Received April 14, 2004
Accepted December 15, 2004

Article

Mapping and Exclusion Mapping of Genomic Imprinting Effects in Mouse F2 Families

C. Mantey 1, G. A. Brockmann 2*, E. Kalm 1, and N. Reinsch 3

1 From the Institut für Tierzucht und Tierhaltung, Christian-Albrechts-Universität zu Kiel, Olshausenstrasse 40, 24098 Kiel, Germany
2 From the Forschungsinstitut für die Biologie landwirtschaftlicher Nutztiere, 18196 Dummerstorf, Wilhelm-Stahl-Allee 2, Germany; Institut für Nutztierwissenschaften, Humboldt-Universität zu Berlin, Invalidenstrasse 42, 10115 Berlin
3 From the Institut für Tierzucht und Tierhaltung, Christian-Albrechts-Universität zu Kiel, Olshausenstrasse 40, 24098 Kiel, Germany; Forschungsinstitut für die Biologie landwirtschaftlicher Nutztiere, 18196 Dummerstorf, Wilhelm-Stahl-Allee 2, Germany

* To whom correspondence should be addressed.
G. A. Brockmann, E-mail: gudrun.brockmann{at}agrar.hu-berlin.de


   Abstract

Parent-of-origin effects were mapped by multimarker regression analysis in a cross between a high body weight selected line (DU6) and a control line (DUKs).
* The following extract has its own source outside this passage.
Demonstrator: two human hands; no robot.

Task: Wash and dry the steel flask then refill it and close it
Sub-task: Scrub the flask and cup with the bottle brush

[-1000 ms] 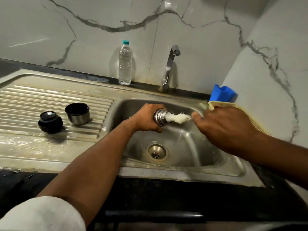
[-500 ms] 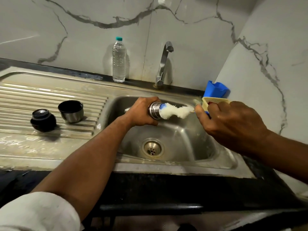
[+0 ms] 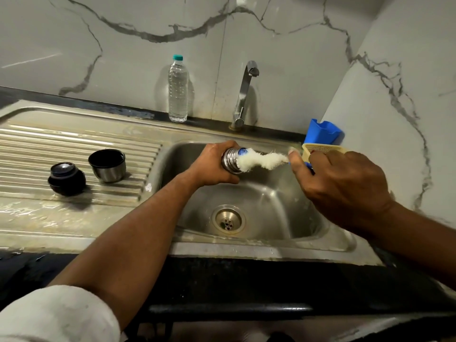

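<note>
I see more of the white fluffy brush [image 3: 261,161] out of the flask now than a second ago; before, only a short bit stuck out. The right hand [image 3: 343,186] has pulled back to the right, and it grips the brush by its handle end. The left hand [image 3: 214,166] is wrapped around the steel flask [image 3: 230,161] and holds it on its side over the sink [image 3: 256,203], mouth toward the right. The tip of the brush sits in the flask mouth. I cannot see what else is inside the flask.

On the ribbed draining board at the left, the steel cup [image 3: 107,165] stands mouth up, dark inside. The black stopper [image 3: 66,178] stands just beside it, further left. They are in the same spots as before.

A clear water bottle [image 3: 178,89] with a teal cap stands by the wall, left of the tap [image 3: 244,95]. A blue holder [image 3: 322,132] and a yellow basket [image 3: 320,149] are in the right corner
</note>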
The difference between F2 progeny being heterozygous Qq and qQ (first allele is paternally derived) for grandpaternal Q and grandmaternal q alleles was genome-wide significant for the traits liver weight and spleen weight with a paternal imprinting effect at 1 cM on proximal chromosome 11. Suggestive imprinting effects (chromosome-wide error probability less than 0.05) were found for the traits body weight, liver weight, and kidney weight, and were located on chromosome 14 at 25 cM, 23 cM, and 32 cM, respectively. A genome-wide significant quantitative trait locus (QTL) for spleen weight at 26 cM slightly failed the suggestive significance level for imprinting. The effect was consistently maternal for all these traits on chromosome 14. Further suggestive imprinting effects were found for abdominal fat percentage on chromosome 3, for spleen weight on chromosome 5, and for liver weight on chromosome X. Our results are supported by a likely imprinting in a human genome region with homology to mouse chromosome 14 and agree well with the known imprinting of proximal chromosome 11 in the mouse.